(Items listed in a dataset)
* * * * * * * * *

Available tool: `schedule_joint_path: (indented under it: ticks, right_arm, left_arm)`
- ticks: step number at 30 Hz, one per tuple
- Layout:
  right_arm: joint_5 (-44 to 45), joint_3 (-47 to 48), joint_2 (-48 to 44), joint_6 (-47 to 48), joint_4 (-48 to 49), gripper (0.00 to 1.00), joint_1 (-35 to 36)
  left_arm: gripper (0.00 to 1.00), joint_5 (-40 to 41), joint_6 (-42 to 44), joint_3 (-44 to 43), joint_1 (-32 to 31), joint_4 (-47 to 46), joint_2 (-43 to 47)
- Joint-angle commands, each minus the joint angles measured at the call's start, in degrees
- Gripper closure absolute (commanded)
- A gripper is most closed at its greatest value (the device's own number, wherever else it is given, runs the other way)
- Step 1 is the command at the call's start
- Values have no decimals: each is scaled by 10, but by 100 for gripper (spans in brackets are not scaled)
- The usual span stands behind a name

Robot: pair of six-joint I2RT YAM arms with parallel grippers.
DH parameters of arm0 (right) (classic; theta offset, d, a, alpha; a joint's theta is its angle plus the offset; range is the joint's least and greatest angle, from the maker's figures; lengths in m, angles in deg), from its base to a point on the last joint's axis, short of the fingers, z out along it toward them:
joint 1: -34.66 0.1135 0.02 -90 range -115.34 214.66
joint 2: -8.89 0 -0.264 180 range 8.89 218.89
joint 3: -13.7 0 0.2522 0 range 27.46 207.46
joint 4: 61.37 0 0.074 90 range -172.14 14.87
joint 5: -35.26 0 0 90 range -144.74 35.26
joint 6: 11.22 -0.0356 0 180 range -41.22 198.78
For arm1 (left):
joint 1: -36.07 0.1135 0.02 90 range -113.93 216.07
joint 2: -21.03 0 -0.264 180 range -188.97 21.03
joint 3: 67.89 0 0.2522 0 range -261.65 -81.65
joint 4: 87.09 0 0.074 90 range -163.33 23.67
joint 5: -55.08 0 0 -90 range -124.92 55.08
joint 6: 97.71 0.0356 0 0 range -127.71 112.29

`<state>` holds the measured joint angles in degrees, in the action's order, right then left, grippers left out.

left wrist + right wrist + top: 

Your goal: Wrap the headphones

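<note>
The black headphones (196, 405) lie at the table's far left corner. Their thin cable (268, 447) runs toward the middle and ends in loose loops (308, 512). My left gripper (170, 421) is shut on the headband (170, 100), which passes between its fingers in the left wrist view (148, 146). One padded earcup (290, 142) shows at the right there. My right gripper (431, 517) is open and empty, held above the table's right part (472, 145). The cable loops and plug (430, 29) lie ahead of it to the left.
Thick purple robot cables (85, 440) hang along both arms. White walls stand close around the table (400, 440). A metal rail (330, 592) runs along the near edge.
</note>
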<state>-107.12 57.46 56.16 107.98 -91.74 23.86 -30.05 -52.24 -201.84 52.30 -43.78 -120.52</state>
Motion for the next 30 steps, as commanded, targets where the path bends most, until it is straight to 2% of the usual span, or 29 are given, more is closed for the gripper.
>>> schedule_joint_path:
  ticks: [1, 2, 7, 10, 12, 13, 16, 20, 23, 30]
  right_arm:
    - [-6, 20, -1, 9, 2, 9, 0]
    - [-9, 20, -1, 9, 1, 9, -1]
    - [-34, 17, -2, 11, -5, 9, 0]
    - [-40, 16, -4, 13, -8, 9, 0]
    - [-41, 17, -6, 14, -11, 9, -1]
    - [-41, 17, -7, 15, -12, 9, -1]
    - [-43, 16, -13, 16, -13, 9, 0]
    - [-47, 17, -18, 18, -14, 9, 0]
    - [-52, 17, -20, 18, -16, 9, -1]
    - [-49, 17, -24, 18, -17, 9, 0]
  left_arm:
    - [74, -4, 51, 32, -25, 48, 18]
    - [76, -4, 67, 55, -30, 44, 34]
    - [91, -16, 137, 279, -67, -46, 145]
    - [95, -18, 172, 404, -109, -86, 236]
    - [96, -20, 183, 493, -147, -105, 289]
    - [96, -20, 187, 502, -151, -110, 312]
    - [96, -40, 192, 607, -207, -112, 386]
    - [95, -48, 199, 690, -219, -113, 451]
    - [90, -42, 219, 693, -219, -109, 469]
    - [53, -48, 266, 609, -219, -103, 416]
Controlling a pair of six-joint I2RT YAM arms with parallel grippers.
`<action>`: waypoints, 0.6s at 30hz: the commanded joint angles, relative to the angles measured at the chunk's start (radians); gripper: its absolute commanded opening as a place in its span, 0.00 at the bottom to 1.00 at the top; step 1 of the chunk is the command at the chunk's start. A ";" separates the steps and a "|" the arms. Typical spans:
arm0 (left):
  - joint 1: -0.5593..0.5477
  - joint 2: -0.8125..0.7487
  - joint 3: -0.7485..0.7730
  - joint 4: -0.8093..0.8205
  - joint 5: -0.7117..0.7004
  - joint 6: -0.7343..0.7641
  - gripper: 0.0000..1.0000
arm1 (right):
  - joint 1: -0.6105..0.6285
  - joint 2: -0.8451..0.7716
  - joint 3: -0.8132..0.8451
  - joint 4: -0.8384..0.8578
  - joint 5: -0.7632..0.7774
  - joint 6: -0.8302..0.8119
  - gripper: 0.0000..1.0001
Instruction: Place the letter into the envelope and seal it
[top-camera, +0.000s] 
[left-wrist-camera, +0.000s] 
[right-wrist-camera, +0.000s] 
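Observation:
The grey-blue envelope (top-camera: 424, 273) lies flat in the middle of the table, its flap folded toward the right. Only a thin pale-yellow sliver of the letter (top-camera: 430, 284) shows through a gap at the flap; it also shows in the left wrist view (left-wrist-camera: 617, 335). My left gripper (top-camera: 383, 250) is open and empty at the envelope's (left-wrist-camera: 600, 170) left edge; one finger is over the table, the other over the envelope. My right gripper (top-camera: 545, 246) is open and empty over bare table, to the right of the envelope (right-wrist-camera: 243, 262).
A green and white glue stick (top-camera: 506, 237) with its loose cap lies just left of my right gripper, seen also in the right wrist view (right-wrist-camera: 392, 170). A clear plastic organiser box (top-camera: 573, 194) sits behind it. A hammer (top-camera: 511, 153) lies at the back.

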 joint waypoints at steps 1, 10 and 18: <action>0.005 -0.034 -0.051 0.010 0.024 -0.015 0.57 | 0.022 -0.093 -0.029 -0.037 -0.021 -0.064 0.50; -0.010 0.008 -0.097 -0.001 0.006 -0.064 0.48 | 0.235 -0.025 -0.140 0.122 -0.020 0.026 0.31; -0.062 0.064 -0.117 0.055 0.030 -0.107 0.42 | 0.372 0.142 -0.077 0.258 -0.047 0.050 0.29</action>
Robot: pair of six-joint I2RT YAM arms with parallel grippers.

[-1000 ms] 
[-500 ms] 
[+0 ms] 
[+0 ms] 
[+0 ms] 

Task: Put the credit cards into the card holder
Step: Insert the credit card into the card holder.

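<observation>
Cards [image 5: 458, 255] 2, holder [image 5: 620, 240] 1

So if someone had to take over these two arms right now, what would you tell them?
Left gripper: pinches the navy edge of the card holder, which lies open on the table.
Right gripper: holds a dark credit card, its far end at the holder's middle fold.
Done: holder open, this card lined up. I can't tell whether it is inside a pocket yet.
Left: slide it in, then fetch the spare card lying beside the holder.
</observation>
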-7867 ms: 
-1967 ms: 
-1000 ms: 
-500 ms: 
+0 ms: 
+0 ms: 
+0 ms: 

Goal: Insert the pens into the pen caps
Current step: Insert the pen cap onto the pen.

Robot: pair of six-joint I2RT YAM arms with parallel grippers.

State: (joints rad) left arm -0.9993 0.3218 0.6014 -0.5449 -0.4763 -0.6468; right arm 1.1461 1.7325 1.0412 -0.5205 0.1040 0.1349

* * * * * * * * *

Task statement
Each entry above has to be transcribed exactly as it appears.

Response
Available tool: `schedule_joint_path: (indented under it: ticks, right_arm, left_arm)`
- ticks: step number at 30 Hz, one per tuple
- Layout:
  right_arm: joint_5 (-44 to 45), joint_3 (-47 to 48), joint_2 (-48 to 44), joint_6 (-47 to 48), joint_4 (-48 to 49), gripper (0.00 to 1.00), joint_1 (-35 to 36)
  left_arm: gripper (0.00 to 1.00), joint_5 (-40 to 41), joint_6 (-42 to 44), joint_3 (-44 to 43), joint_1 (-32 to 31), joint_4 (-47 to 46), joint_2 (-43 to 47)
- Joint-angle commands, each minus the joint angles measured at the call's start, in degrees
- Gripper closure absolute (commanded)
- A gripper is most closed at its greatest value (the device's own number, wherever else it is given, runs the other way)
- Step 1 is the command at the call's start
- Values have no decimals: each is scaled by 10, but by 100 for gripper (spans in brackets are not scaled)
- The usual span stands behind a name

Robot: pair of six-joint I2RT YAM arms with parallel grippers.
DH parameters of arm0 (right) (classic; theta offset, d, a, alpha; a joint's theta is its angle plus the offset; range is the joint's least and greatest angle, from the maker's figures; lengths in m, angles in deg), from its base to a point on the last joint's axis, short of the fingers, z out along it toward them:
joint 1: -34.66 0.1135 0.02 -90 range -115.34 214.66
joint 2: -8.89 0 -0.264 180 range 8.89 218.89
joint 3: -13.7 0 0.2522 0 range 27.46 207.46
joint 4: 61.37 0 0.074 90 range -172.14 14.87
joint 5: -35.26 0 0 90 range -144.74 35.26
joint 6: 11.22 -0.0356 0 180 range -41.22 198.78
For arm1 (left):
joint 1: -36.07 0.1135 0.02 90 range -113.93 216.07
joint 2: -21.03 0 -0.264 180 range -188.97 21.03
joint 3: 67.89 0 0.2522 0 range -261.65 -81.65
joint 4: 87.09 0 0.074 90 range -163.33 23.67
joint 5: -55.08 0 0 -90 range -124.92 55.08
joint 6: 97.71 0.0356 0 0 range -127.71 112.29

`<state>` holds the measured joint angles in degrees, in the action's order, right then left, grippers left out.

left wrist + right wrist + top: 

Your goal: Wrap the headphones

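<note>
The black headphones (196, 405) lie at the table's far left corner. Their thin cable (268, 447) runs toward the middle and ends in loose loops (308, 512). My left gripper (170, 421) is shut on the headband (170, 100), which passes between its fingers in the left wrist view (148, 146). One padded earcup (290, 142) shows at the right there. My right gripper (431, 517) is open and empty, held above the table's right part (472, 145). The cable loops and plug (430, 29) lie ahead of it to the left.
Thick purple robot cables (85, 440) hang along both arms. White walls stand close around the table (400, 440). A metal rail (330, 592) runs along the near edge.
</note>
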<state>-107.12 57.46 56.16 107.98 -91.74 23.86 -30.05 -52.24 -201.84 52.30 -43.78 -120.52</state>
Motion for the next 30 steps, as commanded, targets where the path bends most, until it is straight to 2% of the usual span, or 29 are given, more is closed for the gripper.
>>> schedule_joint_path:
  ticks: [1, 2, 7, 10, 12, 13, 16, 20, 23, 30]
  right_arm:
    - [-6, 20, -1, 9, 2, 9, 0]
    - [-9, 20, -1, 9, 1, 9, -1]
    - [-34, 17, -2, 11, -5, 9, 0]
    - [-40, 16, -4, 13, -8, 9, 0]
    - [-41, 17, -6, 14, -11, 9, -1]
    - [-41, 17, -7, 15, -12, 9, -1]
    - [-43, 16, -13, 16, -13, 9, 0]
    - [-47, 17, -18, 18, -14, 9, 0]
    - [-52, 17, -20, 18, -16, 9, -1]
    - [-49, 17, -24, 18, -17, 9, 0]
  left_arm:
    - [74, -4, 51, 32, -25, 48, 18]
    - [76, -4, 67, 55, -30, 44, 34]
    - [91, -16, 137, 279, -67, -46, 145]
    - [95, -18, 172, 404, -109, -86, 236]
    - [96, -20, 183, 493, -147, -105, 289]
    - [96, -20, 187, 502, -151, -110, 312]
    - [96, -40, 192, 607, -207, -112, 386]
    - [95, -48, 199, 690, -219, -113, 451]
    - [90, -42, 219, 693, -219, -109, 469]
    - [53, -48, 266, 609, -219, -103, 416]
Controlling a pair of six-joint I2RT YAM arms with parallel grippers.
`<action>`: waypoints, 0.6s at 30hz: the commanded joint angles, relative to the angles measured at the chunk's start (radians); gripper: its absolute commanded opening as a place in its span, 0.00 at the bottom to 1.00 at the top; step 1 of the chunk is the command at the chunk's start. A ";" separates the steps and a "|" the arms. Typical spans:
arm0 (left):
  - joint 1: -0.5593..0.5477
  - joint 2: -0.8125..0.7487
  - joint 3: -0.7485..0.7730
  - joint 4: -0.8093..0.8205
  - joint 5: -0.7117..0.7004
  - joint 6: -0.7343..0.7641
  - gripper: 0.0000..1.0000
arm1 (right):
  - joint 1: -0.6105..0.6285
  - joint 2: -0.8451..0.7716
  - joint 3: -0.8132..0.8451
  - joint 4: -0.8384..0.8578
  - joint 5: -0.7632..0.7774
  - joint 6: -0.8302..0.8119
  - gripper: 0.0000..1.0001
Instruction: Place the letter into the envelope and seal it
[top-camera, +0.000s] 
[left-wrist-camera, +0.000s] 
[right-wrist-camera, +0.000s] 
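Observation:
The grey-blue envelope (top-camera: 424, 273) lies flat in the middle of the table, its flap folded toward the right. Only a thin pale-yellow sliver of the letter (top-camera: 430, 284) shows through a gap at the flap; it also shows in the left wrist view (left-wrist-camera: 617, 335). My left gripper (top-camera: 383, 250) is open and empty at the envelope's (left-wrist-camera: 600, 170) left edge; one finger is over the table, the other over the envelope. My right gripper (top-camera: 545, 246) is open and empty over bare table, to the right of the envelope (right-wrist-camera: 243, 262).
A green and white glue stick (top-camera: 506, 237) with its loose cap lies just left of my right gripper, seen also in the right wrist view (right-wrist-camera: 392, 170). A clear plastic organiser box (top-camera: 573, 194) sits behind it. A hammer (top-camera: 511, 153) lies at the back.
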
 joint waypoints at steps 1, 10 and 18: <action>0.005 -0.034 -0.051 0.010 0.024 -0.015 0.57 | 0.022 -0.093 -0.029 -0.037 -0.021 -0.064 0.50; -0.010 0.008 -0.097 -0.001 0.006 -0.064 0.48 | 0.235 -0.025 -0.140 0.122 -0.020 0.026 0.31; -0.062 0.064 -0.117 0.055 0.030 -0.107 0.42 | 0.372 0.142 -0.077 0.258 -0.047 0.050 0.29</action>
Robot: pair of six-joint I2RT YAM arms with parallel grippers.

[-1000 ms] 
[-500 ms] 
[+0 ms] 
[+0 ms] 
[+0 ms] 

Task: Put the credit cards into the card holder
Step: Insert the credit card into the card holder.

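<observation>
Cards [image 5: 458, 255] 2, holder [image 5: 620, 240] 1

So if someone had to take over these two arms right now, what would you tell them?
Left gripper: pinches the navy edge of the card holder, which lies open on the table.
Right gripper: holds a dark credit card, its far end at the holder's middle fold.
Done: holder open, this card lined up. I can't tell whether it is inside a pocket yet.
Left: slide it in, then fetch the spare card lying beside the holder.
</observation>
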-7867 ms: 
-1967 ms: 
-1000 ms: 
-500 ms: 
+0 ms: 
+0 ms: 
+0 ms: 

Goal: Insert the pens into the pen caps
Current step: Insert the pen cap onto the pen.

Robot: pair of six-joint I2RT YAM arms with parallel grippers.

State: (joints rad) left arm -0.9993 0.3218 0.6014 -0.5449 -0.4763 -0.6468; right arm 1.1461 1.7325 1.0412 -0.5205 0.1040 0.1349

Output is complete for this exercise.